The project arises from two fundamental problems. On the one hand, the environmental problem posed by plastic in global pollution. On the other hand, it is shocking that situations of extreme need occur in some populations within such an interconnected world. Currently, there are people who have to leave their homes forcibly through no fault of their own, and one of them is climate change, which forces thousands of people every year to flee to a safer place. In this context, it was decided to start an investigation on the implications in these situations to propose how to end them.
In the study of humanitarian disasters it was observed that 3D printing solved many of the problems that arose and a research work that lasted more than two years was started on the structural applications of conventional 3D printing (very low cost printers) to achieve that the results were immediately assimilated by the most vulnerable groups.
One of the proposed applications is the creation of a school in the PK3 displaced camp due to the impact of education on the empowerment of populations. A new management of the camp is proposed based on the UN recommendations with a design with a gender perspective. This school, designed entirely with 3D printed plastic from recycled bottles, is fully self-sufficient.
This work is presented as a declaration of intentions from the socioclimatic perspective of architecture, betting on reversing the environmental emergency from the perspective of dignifying the lives of people in need thanks to new technologies.

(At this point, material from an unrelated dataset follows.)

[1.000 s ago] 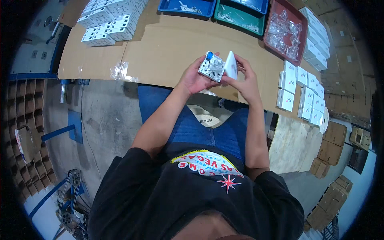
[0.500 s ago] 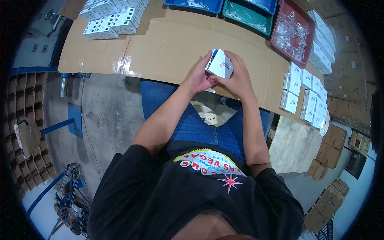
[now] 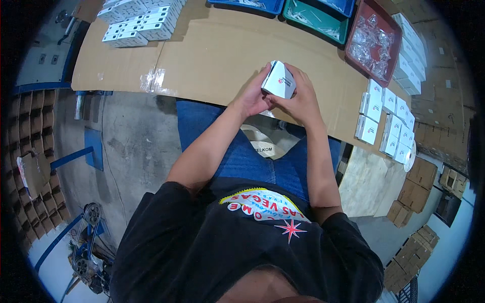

Different prototyping tests were carried out to validate the possibility of arriving at a geometric system that would allow lifting large structures with a 20cm printer.
It was investigated for more than a year in the polymer transformation laboratories of the National Chemistry Reference Center to characterize the structural behavior of these 3D printers and optimize the use of the material to the maximum to reduce consumption, its weight and maximize its performance. Once characterized, a campaign was started to collect PET plastic bottles to process and recycle them with the aim of turning them into shelters for humanitarian aid in a circular economy exercise.